High Court finds in favour on Liquidators’ retention obligations
The question whether a liquidator or receiver, after deriving income, profits or a capital gain (‘IPG’), is required to retain moneys sufficient to pay tax before or only after the issue of an assessment has now been finally answered by the High Court. In a majority decision, the High Court has dismissed the Commissioner’s appeal saying that the retention obligation is only engaged after an assessment has issued. Thomson Geer acted for the liquidators.
At issue was the operation of section 254(1)(d) of the Income Tax Assessment Act 1936 (‘ITAA36’). It relevantly provides that an ‘agent’ or ‘trustee’ (the latter is defined to include both receivers and liquidators) is required to retain out of any money which comes to him or her in his or her representative capacity so much as is sufficient to pay tax which is or will become due in respect of the IPG.
The liquidators have argued that the words ‘sufficient to pay the tax which is or will become due‘ requires the certainty of an assessment. They applied reasoning of the High Court in Bluebottle UK Ltd v Deputy Commissioner of Taxation (2007) 232 CLR 598 (Bluebottle). In Bluebottle the High Court had interpreted the same words in s255 of the ITAA36 (albeit a provision directed to persons having control of money belonging to a non-resident) as requiring the certainty of an assessment before the retention obligation was engaged. The liquidators also relied on the very wide class of people to whom section 254 of the ITAA36 was directed and the practical difficulty of requiring retention of moneys before the certainty of an assessment.
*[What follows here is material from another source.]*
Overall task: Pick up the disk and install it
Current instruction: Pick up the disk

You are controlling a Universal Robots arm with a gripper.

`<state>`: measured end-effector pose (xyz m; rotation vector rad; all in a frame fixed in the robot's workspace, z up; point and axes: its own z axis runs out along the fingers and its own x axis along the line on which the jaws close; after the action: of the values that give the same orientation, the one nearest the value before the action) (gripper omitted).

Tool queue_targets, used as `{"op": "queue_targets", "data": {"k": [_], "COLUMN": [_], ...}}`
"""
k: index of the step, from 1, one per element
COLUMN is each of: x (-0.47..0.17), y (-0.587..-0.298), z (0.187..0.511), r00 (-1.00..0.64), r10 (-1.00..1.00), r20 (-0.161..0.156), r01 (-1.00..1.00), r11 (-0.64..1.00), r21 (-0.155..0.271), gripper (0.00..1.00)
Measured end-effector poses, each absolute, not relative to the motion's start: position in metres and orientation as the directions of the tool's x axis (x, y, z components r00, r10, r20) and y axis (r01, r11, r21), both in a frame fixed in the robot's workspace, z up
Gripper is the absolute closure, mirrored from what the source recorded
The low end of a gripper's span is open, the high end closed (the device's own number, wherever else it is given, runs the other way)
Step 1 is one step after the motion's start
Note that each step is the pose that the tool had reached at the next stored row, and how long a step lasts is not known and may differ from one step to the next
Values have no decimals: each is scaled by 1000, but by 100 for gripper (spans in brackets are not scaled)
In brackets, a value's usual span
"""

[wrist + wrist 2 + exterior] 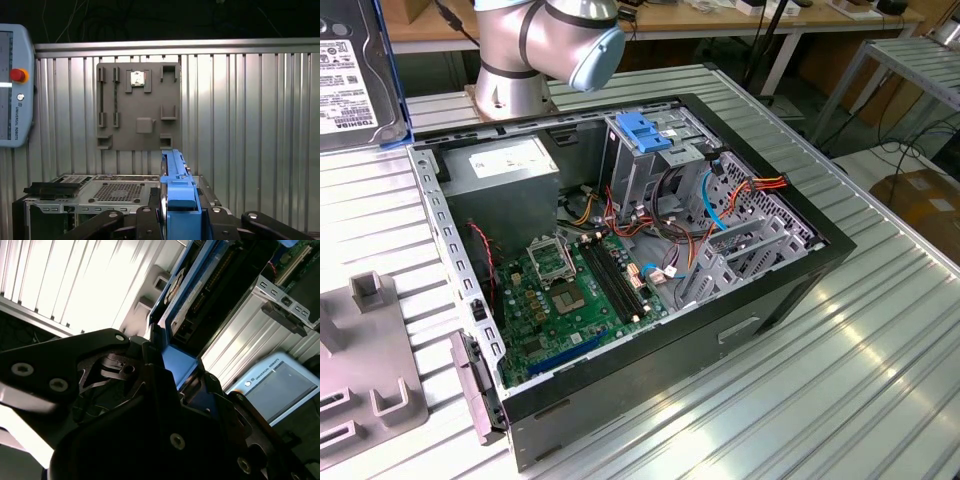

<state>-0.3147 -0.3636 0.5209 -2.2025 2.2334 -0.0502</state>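
One disk [176, 175], blue carrier edge-on, is grasped in the hand [179, 217]. In the exterior view it hangs at the far upper left, well apart from the one open computer case [790, 280]. Pick-up looks done; the carry is in hand. Installing calls for squaring the carrier to the one drive cage [632, 165]. One grey holder plate [370, 390] lies on the surface [880, 380].

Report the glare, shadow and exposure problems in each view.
Exterior view: glare streaks the ribbed silver metal table at the view's right, while the inside of the open black computer case is evenly lit. Second wrist view: the table burns out white and the black gripper is nearly a silhouette. First wrist view: even light, with the grey-metal, blue-framed disk well exposed against a dark background.
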Motion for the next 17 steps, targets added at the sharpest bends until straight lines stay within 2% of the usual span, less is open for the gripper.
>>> {"op": "queue_targets", "data": {"k": [17], "x": [-278], "y": [-364], "z": [521], "r00": [-14], "r10": [-1000], "r20": [19], "r01": [-1000], "r11": [14], "r21": [-26], "gripper": [63]}}
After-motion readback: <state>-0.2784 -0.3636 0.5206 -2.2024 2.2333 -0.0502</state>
The Commissioner had argued those words, ‘sufficient to pay the tax which is or will become due‘, did not require precision, but marked the outer boundary of the retention obligation. The Commissioner further argued the trustee (who has an obligation to make the return under s254(1)(b)) would be able to estimate the tax liability and retain an amount sufficient to pay the tax when it is subsequently assessed. The Commissioner was concerned to ensure the revenue was protected because, on the Liquidators’ construction, trustees (in particular, receivers), would be free to deal with the IPG before an assessment was issued.
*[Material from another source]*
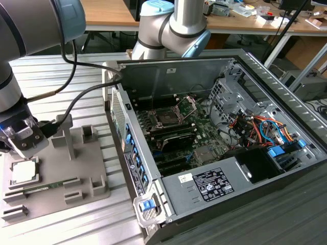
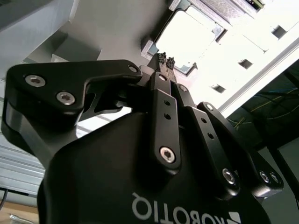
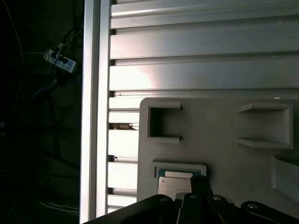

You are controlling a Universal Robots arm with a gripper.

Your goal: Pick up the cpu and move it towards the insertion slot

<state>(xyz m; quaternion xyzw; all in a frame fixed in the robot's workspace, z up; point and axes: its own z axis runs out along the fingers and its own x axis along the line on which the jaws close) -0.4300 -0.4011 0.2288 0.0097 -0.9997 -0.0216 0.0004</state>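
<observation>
Both fingertips (image 2: pixel 160 57) are pressed together with nothing between them. The gripper (image 2: pixel 165 59) hovers right over the cpu (image 1: pixel 24 172), though whether it touches I cannot tell. The chip lies flat in its recess on the grey fixture block (image 1: pixel 76 168). Well apart, toward the exterior view's right, the insertion slot (image 1: pixel 167 117) sits inside the opened computer case (image 1: pixel 204 184) — silver bracket (image 1: pixel 187 104) tilted up.

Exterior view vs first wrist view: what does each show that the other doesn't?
Exterior view: the open computer case with the insertion slot inside. First wrist view: a power strip down past the table edge. Both: the cpu lying in its gray holder, the gripper close over it, and the slatted table.
</observation>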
The primary Judge and Full Federal Court agreed with the liquidators (though on appeal to the High Court, neither party supported the reasoning on the Full Federal Court).
In a majority decision, the High Court agreed with the Liquidators’ position.
The majority (French CJ and Kiefel and Gageler JJ) accepted the view in Bluebottle that ‘tax which is or will become due‘ refers to an ascertained sum and that until such time as an assessment is made, it is not possible to say more than that there may be tax due.
The majority also noted that adoption of the Commissioner’s construction of the retention liability would impose a continuing burden on agents and trustees to retain sufficient money to pay an amount of tax payable on a notional assessment at any particular point in time. Their Honours observed that this would result in a continuing and variable personal liability for any difference between what the agent or trustee had retained and what would have been sufficient to pay the relevant tax at any particular point in time.
The decision means that the retention obligation in section 254(1)(d) of the ITAA36 only arises upon the issue of an assessment. Section 254(1)(e) of the ITAA36 imposes personal liability on trustees ‘for the tax payable in respect of the [IPG] to the extent of any amount that he or she has retained, or should have retained‘; but that personal liability is only engaged once the retention obligation is enlivened.
However, the decision does not resolve the question, in liquidations, of whether the tax liability (particularly a capital gain, which is a latent liability crystallised only upon sale) is an unsecured debt or is a priority expense of the liquidation (although in dissent Gordon J did make some passing comment on the issue); the primary judge refused to answer this question and it has not featured in argument on any of the appeals.